For those wanting a yellow streamer placed on light poles on Main Street in honor of a man or woman in the service, give Chris Miller a call at 730-1604.
Donate items at Operation SAM's spring donation drive
In Livermore, Operation: SAM (Supporting All Military) is planning its biggest military appreciation drive yet from 10 a.m. to 5 p.m. May 31 at the Livermore Wal-Mart, 2700 Las Positas Road.
Many items have been requested for troops in Wounded Warrior Casualty Hospitals in Iraq, Afghanistan and Germany, as well as U.S. deployed military serving in Iraq and Afghanistan.
The all-volunteer, apolitical, nonprofit group is asking that community members stop to think of the troops by donating some items or even writing a letter of encouragement and appreciation.

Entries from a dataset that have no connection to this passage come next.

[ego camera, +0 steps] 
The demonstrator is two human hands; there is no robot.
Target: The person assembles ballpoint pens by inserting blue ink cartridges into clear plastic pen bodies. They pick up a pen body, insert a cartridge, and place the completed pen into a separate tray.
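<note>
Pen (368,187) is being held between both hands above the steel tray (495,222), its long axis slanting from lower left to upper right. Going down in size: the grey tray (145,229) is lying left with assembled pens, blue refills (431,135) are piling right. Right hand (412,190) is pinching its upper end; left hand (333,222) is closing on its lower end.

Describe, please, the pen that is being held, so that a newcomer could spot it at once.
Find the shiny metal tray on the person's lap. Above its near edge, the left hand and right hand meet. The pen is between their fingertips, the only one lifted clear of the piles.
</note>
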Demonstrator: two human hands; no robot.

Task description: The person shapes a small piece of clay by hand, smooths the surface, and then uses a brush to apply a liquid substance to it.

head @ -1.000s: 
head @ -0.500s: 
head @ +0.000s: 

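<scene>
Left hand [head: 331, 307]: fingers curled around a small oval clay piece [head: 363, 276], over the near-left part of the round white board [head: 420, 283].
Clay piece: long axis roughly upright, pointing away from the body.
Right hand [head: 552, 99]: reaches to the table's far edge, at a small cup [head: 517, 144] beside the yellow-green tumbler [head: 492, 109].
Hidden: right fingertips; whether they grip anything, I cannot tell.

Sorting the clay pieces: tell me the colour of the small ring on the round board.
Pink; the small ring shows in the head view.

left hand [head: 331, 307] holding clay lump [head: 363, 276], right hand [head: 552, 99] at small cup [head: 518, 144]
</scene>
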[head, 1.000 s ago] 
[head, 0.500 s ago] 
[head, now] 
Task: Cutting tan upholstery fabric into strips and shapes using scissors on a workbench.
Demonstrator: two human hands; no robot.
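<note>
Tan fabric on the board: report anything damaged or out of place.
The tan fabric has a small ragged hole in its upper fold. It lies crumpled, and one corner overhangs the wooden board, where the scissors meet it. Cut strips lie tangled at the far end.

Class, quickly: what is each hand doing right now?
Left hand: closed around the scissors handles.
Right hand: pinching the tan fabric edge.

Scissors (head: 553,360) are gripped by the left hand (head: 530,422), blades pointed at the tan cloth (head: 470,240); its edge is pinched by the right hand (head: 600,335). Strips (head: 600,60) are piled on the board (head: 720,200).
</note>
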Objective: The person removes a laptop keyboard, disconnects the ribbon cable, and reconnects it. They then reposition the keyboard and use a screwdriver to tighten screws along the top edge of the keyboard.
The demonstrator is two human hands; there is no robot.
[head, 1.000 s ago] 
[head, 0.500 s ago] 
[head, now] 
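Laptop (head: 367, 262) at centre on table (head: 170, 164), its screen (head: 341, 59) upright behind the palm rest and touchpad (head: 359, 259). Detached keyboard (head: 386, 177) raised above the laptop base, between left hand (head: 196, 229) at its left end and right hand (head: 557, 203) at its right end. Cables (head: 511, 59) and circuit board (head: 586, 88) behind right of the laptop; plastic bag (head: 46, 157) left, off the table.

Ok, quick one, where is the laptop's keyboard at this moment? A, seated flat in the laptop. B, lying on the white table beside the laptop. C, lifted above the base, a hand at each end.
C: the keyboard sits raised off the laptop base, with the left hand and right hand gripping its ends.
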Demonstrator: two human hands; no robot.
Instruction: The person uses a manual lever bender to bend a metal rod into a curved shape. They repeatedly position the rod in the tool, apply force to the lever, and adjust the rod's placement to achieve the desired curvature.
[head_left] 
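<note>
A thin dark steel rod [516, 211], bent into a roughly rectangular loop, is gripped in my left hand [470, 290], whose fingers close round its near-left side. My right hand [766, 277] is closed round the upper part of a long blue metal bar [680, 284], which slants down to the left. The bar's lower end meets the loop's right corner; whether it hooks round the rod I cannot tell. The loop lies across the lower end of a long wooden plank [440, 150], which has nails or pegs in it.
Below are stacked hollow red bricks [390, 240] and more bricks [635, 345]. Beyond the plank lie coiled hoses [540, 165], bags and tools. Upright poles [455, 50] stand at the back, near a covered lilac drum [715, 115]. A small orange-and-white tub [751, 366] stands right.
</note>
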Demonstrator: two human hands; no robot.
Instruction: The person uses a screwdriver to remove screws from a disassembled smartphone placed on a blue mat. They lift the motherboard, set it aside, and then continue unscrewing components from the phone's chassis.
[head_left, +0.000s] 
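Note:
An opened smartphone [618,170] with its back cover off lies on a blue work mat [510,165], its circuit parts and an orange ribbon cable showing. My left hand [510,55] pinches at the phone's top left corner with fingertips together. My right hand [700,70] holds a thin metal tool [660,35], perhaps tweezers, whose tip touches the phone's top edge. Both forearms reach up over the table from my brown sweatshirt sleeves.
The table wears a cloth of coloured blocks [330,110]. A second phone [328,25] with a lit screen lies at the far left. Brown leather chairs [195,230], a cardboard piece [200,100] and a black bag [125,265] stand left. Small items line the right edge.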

While residents are enjoying weather in the 70s and 80s, Operation SAM organizers said troops are currently enduring sand storms and heat in excess of 140 degrees. To make the heat and living situation more bearable, they are requesting the following items to be donated: eye wash, nasal saline spray, deodorant, razors, white cotton tube socks, washcloths, bug repellent, Tylenol, sunblock, cough drops, Tums, trail mix, individual water flavorings, granola and energy bars, jerky, lip balm, batteries and more.
They will also collect used cell phones, working or not, to be exchanged for prepaid phone cards that would allow troops to speak with loved ones.